Mature and emerging markets heading in different directions

The third quarter was marked by increasing divergence between the improving fortunes of the developed world and signs of a slowdown in emerging markets, with a decline in unemployment in both Europe and the United States and an uptick in growth indicators.

Falling commodity prices, China’s slowdown and the prospect of higher US interest rates sparked intense market volatility throughout the quarter. Benchmark government bonds continued to register gains as investors sought safe havens and inflation remained subdued, but while corporate bond issuance remained buoyant, investors started to demand higher yields, relative to Treasuries, to own US corporate debt as the quarter wore on.

International investors removed money from emerging-market bond portfolios at a steady clip in anticipation of rising US rates, although a late-September decision by the Fed to keep rates on hold for the time being helped to steady nerves.


Overall, waning investor demand pushed borrowing costs higher for emerging markets and served to curtail issuance.

While GCC countries have been affected by weaker oil prices, as the outlines of a nuclear deal between Iran and the western powers opened the possibility of increased flows of Iranian oil on to world markets and helped to keep oil prices low, the Citi Mena Broad Bond Index eked out a 0.09 per cent return (in US$) in the three months to the end of September, outperforming the JP Morgan Emerging-Market Bond Index Global-Diversified.

The impact of soft hydrocarbon prices tended to be offset by strong foreign currency reserves, which enabled countries such as Saudi Arabia and the UAE to support their domestic economies through higher spending – although at the cost of sharp increases in budget deficits.

At the end of its periodic review of the region, the IMF issued several recommendations for countries to deal with the sharp drop in oil prices. For example, it called on Kuwait to impose a 10 per cent tax on foreign and domestic corporates alike. It also suggested that Egypt should introduce a flexible exchange rate, implement a value-added tax and further cut energy subsidies, and it recommended that Saudi Arabia reduce its bloated public-sector wage bill, as well as reduce domestic energy subsidies. While budgetary positions took a downturn around the GCC, government stimulus generally meant that non-oil economic activity held up well.

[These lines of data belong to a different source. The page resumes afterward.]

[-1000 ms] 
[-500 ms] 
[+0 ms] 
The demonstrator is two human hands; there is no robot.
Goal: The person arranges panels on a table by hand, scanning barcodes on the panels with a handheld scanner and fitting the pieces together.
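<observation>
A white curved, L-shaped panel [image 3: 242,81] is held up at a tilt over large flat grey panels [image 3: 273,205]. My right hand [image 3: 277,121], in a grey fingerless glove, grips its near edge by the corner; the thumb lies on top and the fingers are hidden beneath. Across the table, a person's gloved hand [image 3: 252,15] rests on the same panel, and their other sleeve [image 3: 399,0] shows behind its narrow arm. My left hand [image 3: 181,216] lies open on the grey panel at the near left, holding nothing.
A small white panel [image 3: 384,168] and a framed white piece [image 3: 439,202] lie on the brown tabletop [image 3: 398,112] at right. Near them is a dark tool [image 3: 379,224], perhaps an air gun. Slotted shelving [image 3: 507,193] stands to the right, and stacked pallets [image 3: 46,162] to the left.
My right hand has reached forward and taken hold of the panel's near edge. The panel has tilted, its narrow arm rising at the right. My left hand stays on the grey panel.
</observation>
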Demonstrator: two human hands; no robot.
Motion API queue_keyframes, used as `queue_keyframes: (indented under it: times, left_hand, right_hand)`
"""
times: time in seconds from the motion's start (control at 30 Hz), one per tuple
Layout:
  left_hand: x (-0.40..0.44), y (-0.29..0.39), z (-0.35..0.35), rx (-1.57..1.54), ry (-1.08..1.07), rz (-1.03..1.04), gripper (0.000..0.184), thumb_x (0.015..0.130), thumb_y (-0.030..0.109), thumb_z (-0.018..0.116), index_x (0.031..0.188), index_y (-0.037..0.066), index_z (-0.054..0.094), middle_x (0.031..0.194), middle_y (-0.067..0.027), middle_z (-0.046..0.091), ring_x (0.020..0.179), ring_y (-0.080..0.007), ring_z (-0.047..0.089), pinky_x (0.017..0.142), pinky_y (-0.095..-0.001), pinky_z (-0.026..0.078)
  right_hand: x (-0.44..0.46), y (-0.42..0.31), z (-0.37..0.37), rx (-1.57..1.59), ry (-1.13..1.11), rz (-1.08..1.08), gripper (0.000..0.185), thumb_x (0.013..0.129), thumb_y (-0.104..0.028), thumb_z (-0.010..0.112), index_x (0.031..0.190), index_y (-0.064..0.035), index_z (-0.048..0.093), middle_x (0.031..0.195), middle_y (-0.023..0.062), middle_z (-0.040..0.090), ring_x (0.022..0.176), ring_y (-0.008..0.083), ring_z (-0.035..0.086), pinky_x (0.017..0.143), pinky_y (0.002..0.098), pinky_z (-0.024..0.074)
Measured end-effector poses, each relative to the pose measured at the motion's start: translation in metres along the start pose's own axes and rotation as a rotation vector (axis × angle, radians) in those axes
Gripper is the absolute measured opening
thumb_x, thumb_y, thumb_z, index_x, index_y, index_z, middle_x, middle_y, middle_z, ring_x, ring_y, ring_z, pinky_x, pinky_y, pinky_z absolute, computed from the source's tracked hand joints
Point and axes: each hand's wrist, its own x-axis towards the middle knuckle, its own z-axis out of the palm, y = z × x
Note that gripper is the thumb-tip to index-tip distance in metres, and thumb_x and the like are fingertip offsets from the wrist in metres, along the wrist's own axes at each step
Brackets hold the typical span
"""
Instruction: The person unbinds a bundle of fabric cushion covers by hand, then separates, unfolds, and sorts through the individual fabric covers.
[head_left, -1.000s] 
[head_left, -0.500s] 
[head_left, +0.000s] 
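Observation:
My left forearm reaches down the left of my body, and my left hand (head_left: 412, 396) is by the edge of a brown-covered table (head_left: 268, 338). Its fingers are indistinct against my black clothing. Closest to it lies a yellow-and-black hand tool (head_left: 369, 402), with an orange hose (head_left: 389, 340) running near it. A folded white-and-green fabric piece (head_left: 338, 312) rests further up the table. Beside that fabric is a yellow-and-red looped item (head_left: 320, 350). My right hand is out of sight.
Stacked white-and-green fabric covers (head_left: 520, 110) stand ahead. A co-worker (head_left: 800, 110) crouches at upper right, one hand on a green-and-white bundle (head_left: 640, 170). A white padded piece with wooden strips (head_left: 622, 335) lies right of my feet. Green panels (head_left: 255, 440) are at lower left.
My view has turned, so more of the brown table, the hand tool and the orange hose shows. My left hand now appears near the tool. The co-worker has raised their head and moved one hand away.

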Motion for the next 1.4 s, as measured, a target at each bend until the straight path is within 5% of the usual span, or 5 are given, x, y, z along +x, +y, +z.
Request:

While continued uncertainty regarding the timing of the first Fed rate increase continues to affect market sentiment, market fears are creating attractive opportunities, whether the Fed decides to remain pat to the end of this year or whether it opts to raise rates during the final quarter.

A further delay in raising rates (such as was decided at the Federal Open Market Committee meeting on September 17) would represent a continuation of the expansionary monetary policy that has helped stoke growth for some time, while a modest Fed rate increase – possibly in December – would, in our view, remove the cloud of uncertainty that has been hanging over emerging-market assets.

To the extent that a rise in US rates would signal a confirmation of the fundamental strength of the US economy, we further believe policy “normalisation” in the US could actually help global (including emerging-market) growth.

The market’s current uncertainty is also fuelled by worries over the state of the Chinese economy, but here too, we believe it is reasonable to expect that the effect of a wide series of fiscal and monetary moves by the Chinese authorities will be felt progressively in the coming months and will contribute to improving global sentiment.

As for the GCC, we are encouraged by the reforms to ultimately unsustainable tax and subsidy mechanisms that the drop in oil prices has triggered throughout the region. While the authorities in many countries still have ample room to support their domestic economies, we are also pleased to see examples of ever-greater budgetary discipline in the Mena region at large, which should not only improve the creditworthiness of the region as a whole in the medium term but also help the development of its fixed income and sukuk markets.

Mohieddine Kronfol is the chief investment officer for fixed income and global sukuk at Franklin Templeton Investments (ME).